→ **ASSIGNMENT**
Take the entries that follow and return exactly the lines from the one holding "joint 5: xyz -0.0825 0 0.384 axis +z" through the one holding "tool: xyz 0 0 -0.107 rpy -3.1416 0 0", both included. Nothing else is needed.

Segment Open

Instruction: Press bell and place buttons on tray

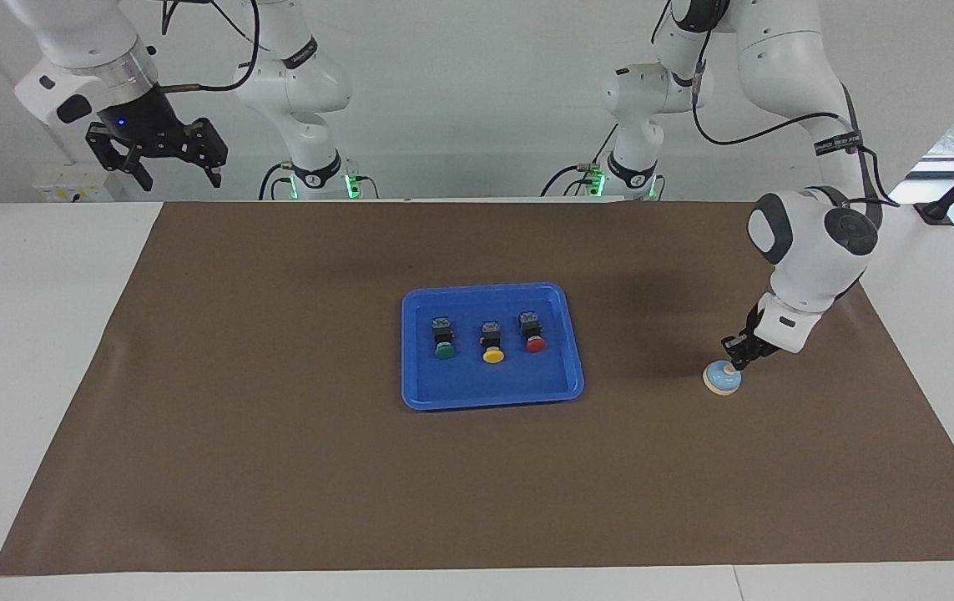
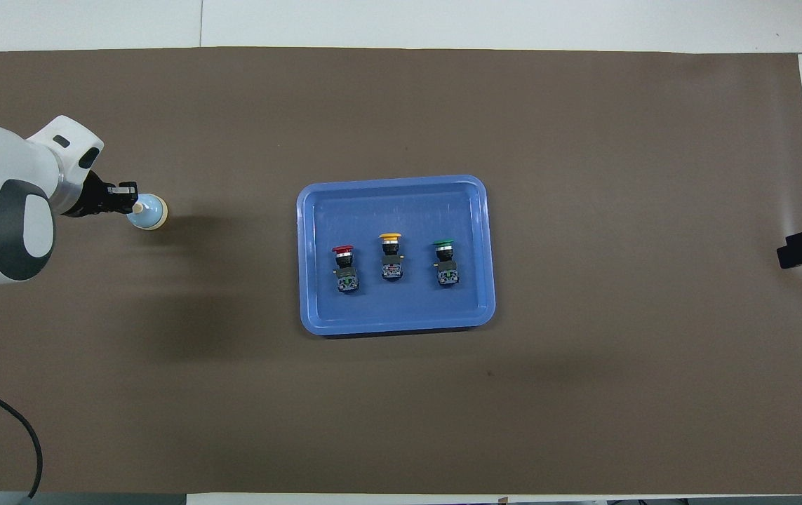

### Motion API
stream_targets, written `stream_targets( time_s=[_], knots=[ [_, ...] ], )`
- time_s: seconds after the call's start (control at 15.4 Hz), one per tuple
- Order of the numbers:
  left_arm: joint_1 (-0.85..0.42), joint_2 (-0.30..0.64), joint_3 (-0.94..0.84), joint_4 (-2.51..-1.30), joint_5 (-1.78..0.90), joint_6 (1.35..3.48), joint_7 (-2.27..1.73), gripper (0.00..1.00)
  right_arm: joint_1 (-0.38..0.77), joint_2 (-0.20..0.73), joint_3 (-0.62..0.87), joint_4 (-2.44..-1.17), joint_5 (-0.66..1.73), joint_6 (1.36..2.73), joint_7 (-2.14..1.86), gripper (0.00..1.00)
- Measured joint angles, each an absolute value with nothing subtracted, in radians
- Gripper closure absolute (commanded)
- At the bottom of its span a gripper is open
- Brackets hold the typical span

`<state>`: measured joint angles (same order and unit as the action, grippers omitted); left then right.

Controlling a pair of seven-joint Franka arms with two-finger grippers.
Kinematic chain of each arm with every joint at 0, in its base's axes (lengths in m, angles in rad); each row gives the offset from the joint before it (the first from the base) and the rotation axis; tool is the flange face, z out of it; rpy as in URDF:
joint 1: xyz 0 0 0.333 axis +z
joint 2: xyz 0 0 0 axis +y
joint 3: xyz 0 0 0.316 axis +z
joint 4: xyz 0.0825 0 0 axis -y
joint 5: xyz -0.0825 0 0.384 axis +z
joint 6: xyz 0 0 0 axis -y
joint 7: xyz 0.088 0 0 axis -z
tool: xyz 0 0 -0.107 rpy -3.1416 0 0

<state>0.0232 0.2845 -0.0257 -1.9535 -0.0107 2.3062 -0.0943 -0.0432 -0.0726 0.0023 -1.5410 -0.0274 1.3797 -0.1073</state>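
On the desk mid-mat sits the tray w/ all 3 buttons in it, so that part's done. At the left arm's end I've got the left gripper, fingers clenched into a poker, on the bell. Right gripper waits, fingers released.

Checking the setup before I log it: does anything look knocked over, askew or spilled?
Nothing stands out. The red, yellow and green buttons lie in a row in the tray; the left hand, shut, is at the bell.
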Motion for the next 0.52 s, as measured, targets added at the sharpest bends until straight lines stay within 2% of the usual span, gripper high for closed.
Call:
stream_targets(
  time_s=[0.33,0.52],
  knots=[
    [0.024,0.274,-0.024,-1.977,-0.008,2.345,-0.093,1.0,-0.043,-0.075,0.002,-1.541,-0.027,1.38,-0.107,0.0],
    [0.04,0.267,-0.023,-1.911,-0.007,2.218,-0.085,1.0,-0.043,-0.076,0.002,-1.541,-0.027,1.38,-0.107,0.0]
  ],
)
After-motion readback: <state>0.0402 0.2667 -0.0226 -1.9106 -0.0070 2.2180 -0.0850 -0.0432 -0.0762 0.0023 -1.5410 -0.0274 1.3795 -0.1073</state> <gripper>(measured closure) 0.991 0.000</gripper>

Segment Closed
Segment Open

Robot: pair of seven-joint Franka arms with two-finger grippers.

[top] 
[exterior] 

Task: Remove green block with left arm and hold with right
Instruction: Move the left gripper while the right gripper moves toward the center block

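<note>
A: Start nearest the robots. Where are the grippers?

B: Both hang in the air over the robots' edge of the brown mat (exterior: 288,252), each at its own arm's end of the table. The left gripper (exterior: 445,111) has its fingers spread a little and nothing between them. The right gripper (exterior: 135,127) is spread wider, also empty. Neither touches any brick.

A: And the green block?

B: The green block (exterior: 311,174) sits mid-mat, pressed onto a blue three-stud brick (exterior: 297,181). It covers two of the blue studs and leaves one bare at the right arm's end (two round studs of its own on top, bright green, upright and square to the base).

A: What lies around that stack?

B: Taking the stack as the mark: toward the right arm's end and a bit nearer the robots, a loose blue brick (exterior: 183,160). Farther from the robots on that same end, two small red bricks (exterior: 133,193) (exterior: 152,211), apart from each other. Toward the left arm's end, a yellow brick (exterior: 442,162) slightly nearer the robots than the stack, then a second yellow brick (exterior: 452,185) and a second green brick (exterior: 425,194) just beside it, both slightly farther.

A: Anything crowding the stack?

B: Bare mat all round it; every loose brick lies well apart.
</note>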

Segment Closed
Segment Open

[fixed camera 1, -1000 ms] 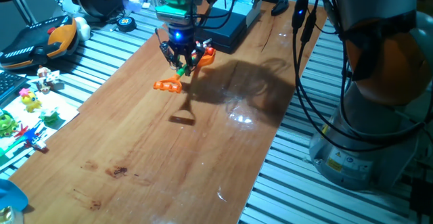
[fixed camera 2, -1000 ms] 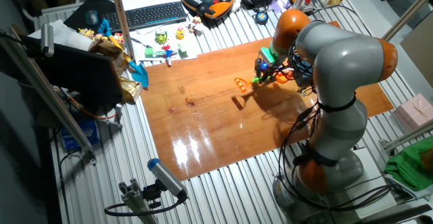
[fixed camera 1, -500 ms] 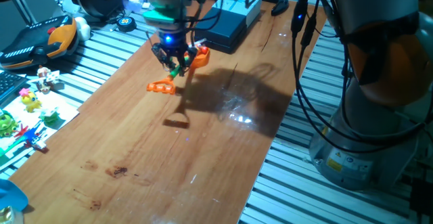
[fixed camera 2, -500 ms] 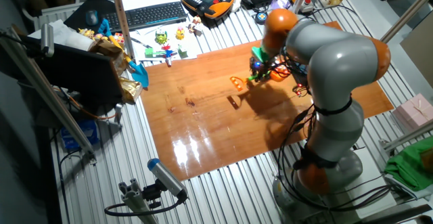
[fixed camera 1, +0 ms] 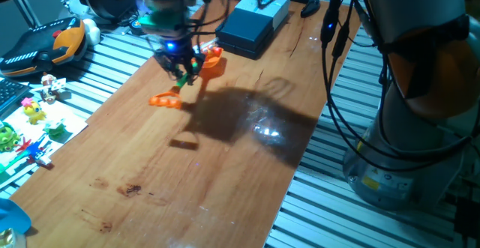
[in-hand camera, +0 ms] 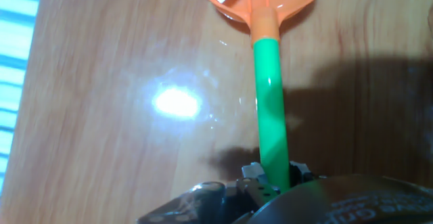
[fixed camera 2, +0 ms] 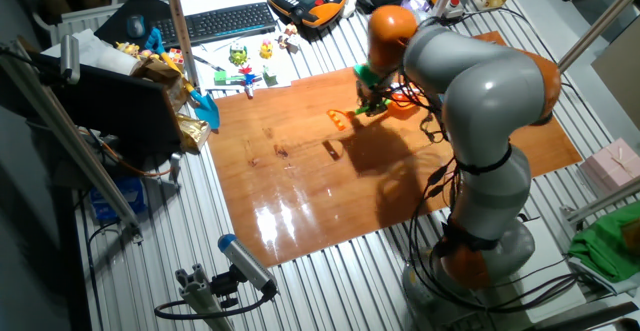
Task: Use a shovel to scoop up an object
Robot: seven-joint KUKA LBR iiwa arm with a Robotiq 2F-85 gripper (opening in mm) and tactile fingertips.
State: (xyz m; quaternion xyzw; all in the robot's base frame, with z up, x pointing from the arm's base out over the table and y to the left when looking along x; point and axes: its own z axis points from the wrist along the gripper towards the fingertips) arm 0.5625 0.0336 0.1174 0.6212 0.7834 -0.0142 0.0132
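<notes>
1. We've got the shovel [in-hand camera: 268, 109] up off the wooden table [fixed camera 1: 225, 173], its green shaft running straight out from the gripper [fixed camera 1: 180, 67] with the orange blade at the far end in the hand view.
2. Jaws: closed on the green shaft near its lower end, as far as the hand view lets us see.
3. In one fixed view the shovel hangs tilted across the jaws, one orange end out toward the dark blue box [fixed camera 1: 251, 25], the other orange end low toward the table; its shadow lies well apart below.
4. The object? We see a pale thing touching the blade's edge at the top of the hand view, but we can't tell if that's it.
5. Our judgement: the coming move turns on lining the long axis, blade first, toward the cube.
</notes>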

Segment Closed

→ **RESULT FOR THIS TASK**
joint 5: xyz -0.0825 0 0.384 axis +z
joint 6: xyz 0 0 0 axis -y
joint 7: xyz 0.088 0 0 axis -z
tool: xyz 0 0 -0.107 rpy -3.1416 0 0

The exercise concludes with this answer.